Problem to solve:
Check each line of the entries. Copy the ones that contain the string "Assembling".

Exercise material:
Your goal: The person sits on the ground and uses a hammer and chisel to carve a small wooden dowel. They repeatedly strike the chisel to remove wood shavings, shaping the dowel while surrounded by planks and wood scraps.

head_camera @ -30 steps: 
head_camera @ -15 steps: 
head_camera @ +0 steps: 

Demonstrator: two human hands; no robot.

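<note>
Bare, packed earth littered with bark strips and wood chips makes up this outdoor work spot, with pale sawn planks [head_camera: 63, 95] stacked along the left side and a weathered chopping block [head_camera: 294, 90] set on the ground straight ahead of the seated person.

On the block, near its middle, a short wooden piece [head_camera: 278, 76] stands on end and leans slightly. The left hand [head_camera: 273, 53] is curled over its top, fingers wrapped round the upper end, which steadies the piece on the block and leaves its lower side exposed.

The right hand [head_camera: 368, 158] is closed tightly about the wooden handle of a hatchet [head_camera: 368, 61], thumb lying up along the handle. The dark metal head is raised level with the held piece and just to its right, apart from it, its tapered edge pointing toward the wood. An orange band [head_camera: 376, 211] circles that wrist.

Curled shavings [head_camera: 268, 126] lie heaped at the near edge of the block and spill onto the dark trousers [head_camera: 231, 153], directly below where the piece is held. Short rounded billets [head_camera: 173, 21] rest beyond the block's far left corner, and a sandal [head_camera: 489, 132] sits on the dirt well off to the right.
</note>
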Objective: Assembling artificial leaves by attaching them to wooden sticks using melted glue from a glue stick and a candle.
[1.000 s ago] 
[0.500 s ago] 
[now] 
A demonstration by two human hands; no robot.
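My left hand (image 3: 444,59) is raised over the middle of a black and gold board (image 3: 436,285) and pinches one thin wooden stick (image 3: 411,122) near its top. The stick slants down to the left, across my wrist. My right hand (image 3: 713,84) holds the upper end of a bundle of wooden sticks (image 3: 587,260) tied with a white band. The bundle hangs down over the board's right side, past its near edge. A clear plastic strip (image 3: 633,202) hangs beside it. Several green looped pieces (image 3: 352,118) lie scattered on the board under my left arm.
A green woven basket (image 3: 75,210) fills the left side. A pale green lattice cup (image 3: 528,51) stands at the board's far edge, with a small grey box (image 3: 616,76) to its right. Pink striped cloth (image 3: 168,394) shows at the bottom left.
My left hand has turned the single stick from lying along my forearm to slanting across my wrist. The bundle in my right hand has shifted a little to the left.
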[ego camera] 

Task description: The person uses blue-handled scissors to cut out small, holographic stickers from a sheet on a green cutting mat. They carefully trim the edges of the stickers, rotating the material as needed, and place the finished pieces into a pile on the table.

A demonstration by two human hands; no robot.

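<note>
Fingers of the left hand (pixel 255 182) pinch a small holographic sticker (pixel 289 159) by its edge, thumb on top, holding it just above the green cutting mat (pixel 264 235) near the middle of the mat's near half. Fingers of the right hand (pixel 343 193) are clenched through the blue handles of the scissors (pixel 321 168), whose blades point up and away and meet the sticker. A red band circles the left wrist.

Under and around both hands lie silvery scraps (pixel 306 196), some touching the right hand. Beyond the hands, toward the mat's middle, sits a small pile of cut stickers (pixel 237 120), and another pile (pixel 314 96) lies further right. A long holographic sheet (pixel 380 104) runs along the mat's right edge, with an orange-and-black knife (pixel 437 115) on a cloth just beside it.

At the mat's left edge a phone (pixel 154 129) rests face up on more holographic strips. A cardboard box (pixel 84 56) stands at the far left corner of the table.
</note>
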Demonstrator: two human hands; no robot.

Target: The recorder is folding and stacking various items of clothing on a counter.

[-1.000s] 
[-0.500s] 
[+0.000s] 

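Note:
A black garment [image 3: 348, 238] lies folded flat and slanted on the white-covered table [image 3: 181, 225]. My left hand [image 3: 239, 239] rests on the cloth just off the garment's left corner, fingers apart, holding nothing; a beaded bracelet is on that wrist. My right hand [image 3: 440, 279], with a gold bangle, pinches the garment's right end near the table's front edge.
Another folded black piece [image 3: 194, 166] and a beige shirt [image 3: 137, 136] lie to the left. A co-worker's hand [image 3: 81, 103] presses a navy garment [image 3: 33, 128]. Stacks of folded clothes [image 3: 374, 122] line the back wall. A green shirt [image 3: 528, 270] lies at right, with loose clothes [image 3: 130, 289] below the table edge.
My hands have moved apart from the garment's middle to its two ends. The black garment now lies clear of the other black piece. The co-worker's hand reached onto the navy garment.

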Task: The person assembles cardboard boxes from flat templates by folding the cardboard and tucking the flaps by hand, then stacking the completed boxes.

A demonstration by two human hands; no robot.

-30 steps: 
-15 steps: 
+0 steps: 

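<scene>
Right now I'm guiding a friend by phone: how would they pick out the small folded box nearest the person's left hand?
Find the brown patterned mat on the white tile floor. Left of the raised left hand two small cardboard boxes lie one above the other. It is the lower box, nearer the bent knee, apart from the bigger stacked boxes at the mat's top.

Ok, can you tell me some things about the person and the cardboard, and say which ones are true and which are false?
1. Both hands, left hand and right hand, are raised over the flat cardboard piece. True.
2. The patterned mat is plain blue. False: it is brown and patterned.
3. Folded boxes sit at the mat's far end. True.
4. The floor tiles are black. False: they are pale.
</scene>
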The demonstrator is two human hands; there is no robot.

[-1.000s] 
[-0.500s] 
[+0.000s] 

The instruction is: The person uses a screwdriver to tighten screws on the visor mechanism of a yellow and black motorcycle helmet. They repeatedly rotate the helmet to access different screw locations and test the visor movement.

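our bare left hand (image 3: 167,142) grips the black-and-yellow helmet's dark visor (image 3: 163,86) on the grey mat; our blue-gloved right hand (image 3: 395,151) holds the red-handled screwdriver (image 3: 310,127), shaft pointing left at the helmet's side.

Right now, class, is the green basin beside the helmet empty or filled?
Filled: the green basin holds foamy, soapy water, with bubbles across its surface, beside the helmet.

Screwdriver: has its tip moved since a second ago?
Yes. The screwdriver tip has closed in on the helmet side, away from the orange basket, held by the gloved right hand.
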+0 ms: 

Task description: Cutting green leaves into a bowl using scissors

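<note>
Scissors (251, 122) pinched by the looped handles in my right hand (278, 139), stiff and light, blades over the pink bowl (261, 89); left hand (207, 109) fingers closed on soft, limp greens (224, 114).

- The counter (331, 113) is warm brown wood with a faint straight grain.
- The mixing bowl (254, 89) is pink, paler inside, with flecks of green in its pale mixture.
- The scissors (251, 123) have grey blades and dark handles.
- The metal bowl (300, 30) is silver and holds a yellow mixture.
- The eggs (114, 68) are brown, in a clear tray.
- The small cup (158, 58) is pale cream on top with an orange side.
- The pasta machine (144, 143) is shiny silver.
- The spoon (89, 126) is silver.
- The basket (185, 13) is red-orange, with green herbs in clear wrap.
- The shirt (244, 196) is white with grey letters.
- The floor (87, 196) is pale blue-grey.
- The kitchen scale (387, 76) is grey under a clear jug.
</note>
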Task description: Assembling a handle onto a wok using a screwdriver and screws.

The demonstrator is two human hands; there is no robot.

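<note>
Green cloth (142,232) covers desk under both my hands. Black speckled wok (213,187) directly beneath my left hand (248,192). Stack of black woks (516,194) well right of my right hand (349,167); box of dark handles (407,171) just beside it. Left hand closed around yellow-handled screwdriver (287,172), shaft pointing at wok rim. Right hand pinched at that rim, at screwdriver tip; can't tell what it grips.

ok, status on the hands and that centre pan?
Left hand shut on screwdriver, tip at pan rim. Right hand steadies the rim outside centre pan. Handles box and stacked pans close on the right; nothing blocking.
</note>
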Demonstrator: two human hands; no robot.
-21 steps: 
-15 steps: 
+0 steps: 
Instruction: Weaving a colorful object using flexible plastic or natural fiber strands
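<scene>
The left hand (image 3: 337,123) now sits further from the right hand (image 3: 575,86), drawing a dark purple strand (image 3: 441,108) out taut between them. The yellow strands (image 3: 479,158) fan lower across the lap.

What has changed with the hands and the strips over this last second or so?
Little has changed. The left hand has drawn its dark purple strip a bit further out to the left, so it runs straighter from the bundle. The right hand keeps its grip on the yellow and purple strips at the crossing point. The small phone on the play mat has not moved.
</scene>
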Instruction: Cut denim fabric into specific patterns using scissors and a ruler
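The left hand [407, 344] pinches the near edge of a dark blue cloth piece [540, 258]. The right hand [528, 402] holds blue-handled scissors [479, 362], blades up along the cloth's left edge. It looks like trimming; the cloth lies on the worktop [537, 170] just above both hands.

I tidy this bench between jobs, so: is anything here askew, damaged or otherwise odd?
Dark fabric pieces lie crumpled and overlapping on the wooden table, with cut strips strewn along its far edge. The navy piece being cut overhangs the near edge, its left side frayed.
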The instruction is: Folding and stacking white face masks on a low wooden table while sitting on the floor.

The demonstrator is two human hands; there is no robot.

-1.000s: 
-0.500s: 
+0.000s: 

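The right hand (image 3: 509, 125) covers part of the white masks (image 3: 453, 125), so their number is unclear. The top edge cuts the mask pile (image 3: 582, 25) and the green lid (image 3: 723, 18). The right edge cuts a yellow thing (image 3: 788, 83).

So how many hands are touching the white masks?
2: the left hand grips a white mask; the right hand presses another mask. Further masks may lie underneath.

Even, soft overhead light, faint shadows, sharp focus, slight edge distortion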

Answer:
Objective: Assembling artificial leaves by attaching them to wooden sticks using melted glue from a glue stick and a candle.
Task description: Assembling a handle onto a wok using a screwdriver and screws.

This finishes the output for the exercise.